Jonas drückte den Joystick nach links. Plötzlich wurde ihm heiß und kalt. »Ich kehre lieber wieder um.«
Die Drohne drehte sich, doch die Störungen wurden immer schlimmer.
»Flieg zurück!«, rief Anton.
»Versuche ich ja. Das Ding reagiert nicht!«
Das Kamerabild blitzte immer wieder kurz auf. Es zeigte, dass die Drohne in eine Schieflage geraten war. Jonas drückte den Steuerknüppel so stark nach rechts, dass dieser abzubrechen drohte. Anstatt jedoch die Richtung zu ändern, begann die Drohne sich wie ein Kreisel zu drehen. Sie taumelte unkontrolliert auf den Boden zu.
»Tu doch was!«, rief Anton.
»Was denn?«, entgegnete Jonas verzweifelt. »Die Steuerung ist tot!«
Plötzlich war das Bild wieder klar, doch nur für einen Augenblick. Mit einer letzten Erschütterung der Kamera krachte die Drohne in die Wiese.

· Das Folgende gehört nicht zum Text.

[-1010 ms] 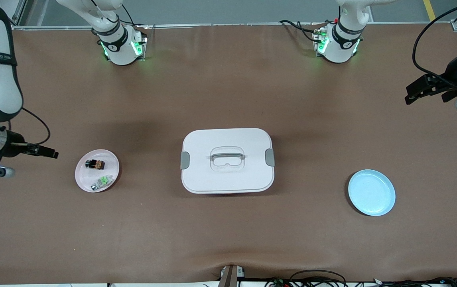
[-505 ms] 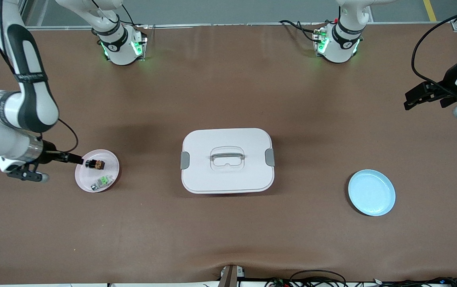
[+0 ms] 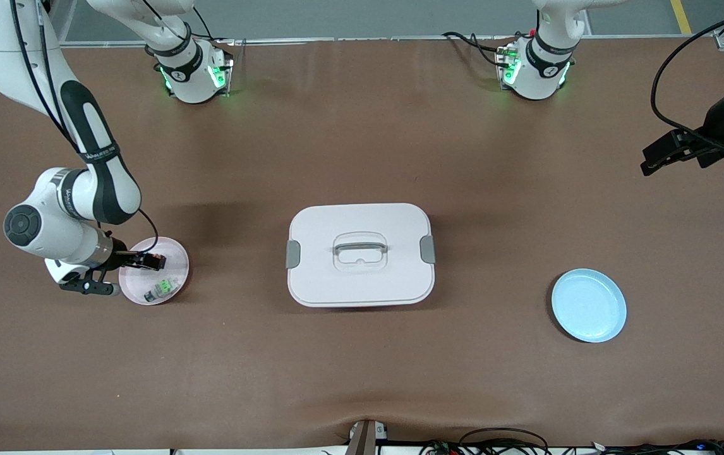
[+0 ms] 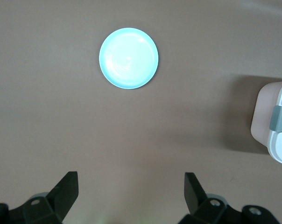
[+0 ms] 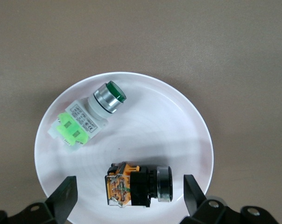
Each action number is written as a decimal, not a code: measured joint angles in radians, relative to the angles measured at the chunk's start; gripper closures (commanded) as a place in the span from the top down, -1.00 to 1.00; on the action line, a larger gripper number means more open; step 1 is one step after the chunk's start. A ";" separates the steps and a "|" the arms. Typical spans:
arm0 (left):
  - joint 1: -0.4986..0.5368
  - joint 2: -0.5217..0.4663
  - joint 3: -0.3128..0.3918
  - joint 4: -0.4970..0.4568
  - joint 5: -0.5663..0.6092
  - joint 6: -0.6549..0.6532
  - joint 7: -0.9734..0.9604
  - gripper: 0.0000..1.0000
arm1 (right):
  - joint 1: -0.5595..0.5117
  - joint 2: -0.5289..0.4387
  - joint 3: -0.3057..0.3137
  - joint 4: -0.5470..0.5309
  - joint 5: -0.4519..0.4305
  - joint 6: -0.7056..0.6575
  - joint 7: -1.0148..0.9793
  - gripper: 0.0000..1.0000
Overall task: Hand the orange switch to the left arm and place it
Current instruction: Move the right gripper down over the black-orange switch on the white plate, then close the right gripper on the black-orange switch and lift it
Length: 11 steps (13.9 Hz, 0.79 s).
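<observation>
Box [image 3: 360,281]: big white latched container in the middle of the table, between the two plates. I'd judge it the main hazard; a carry that runs low and straight across could clip the lid handle [image 3: 360,245] or a grey latch [image 3: 427,249].
Right arm: reaches down over the pink plate [image 3: 174,248] at its own end of the table. The elbow swings wide, so a quick lift could, to my eye, drag the plate along.
Left arm: waits high over bare table near its end, well apart from everything.
Blue plate [image 3: 588,305]: empty, toward the left arm's end, likely the drop spot. A handover made too near the box risks a bump.
Right gripper [image 5: 128,196]: jaws spread wide, holding nothing, straddling the orange switch [image 5: 137,183].
Left gripper [image 4: 131,189]: jaws released, empty, the blue plate in its sights.
Orange switch: lies on its side on the pink plate, black button end and orange-brown block between the right fingers [image 5: 65,196]. It is small and rounded at one end; I reckon an off-centre pinch could roll it or squirt it out.
Green switch [image 5: 88,117]: on the same plate, just beside the orange one, nearer the front camera. A stray finger could knock it.
Writing: lettering on the right arm's black link [image 3: 98,153], too small to read; a label with print on the green switch's white body, also unreadable.
</observation>
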 measured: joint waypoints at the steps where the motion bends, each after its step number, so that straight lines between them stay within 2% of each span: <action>1: 0.004 0.000 0.002 0.003 0.000 0.000 0.000 1.00 | 0.000 0.000 0.000 -0.016 -0.003 0.026 0.000 1.00; 4: 0.011 -0.003 0.006 0.006 0.000 0.000 0.016 1.00 | 0.000 0.000 0.000 -0.079 -0.005 0.115 0.000 1.00; 11: 0.035 -0.003 0.006 0.006 0.001 -0.004 0.052 1.00 | 0.001 0.006 0.000 -0.098 -0.006 0.128 -0.001 1.00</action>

»Oh nein!«, rief Jonas. Das durfte einfach nicht wahr sein!
»Scheiße!«, sagte Felix.
»Was machen wir denn jetzt?« Jonas’ Herz klopfte bis zum Hals. »Sven bringt mich um, wenn ich ohne die Drohne heimkomme.«
»Ist doch klar, wir gehen rein und holen sie«, sagte Anton.
»Bist du verrückt?«, rief Nina. »Die Drohne ist gerade wegen irgendeiner Strahlung abgestürzt. Was, wenn die für Menschen gefährlich ist?«
»Das glaube ich nicht«, sagte Felix. »Es handelt sich wahrscheinlich um ein Radiosignal. Für Menschen völlig unbedenklich.«
»Außerdem würde ich einen langsamen Strahlentod dem vorziehen, was Sven mit mir anstellen wird«, seufzte Jonas.
»Ich gehe«, sagte Anton. »Die ganze Sache war meine Idee, also ist es auch meine Schuld.«
»Das können wir nicht riskieren«, sagte Nina.
Während Nina mit Anton und Felix diskutierte, fiel Jonas’ Blick auf das Display der Fernsteuerung. Für einen Moment flackerte das Kamerabild wieder auf. Jonas erstarrte. Hatte er da eine Gestalt gesehen, die sich auf die Drohne zubewegte? Durch das Rauschen konnte er sich nicht sicher sein. Er blickte zu Nina, Felix und Anton auf, die sich immer noch stritten, und fasste einen Entschluss.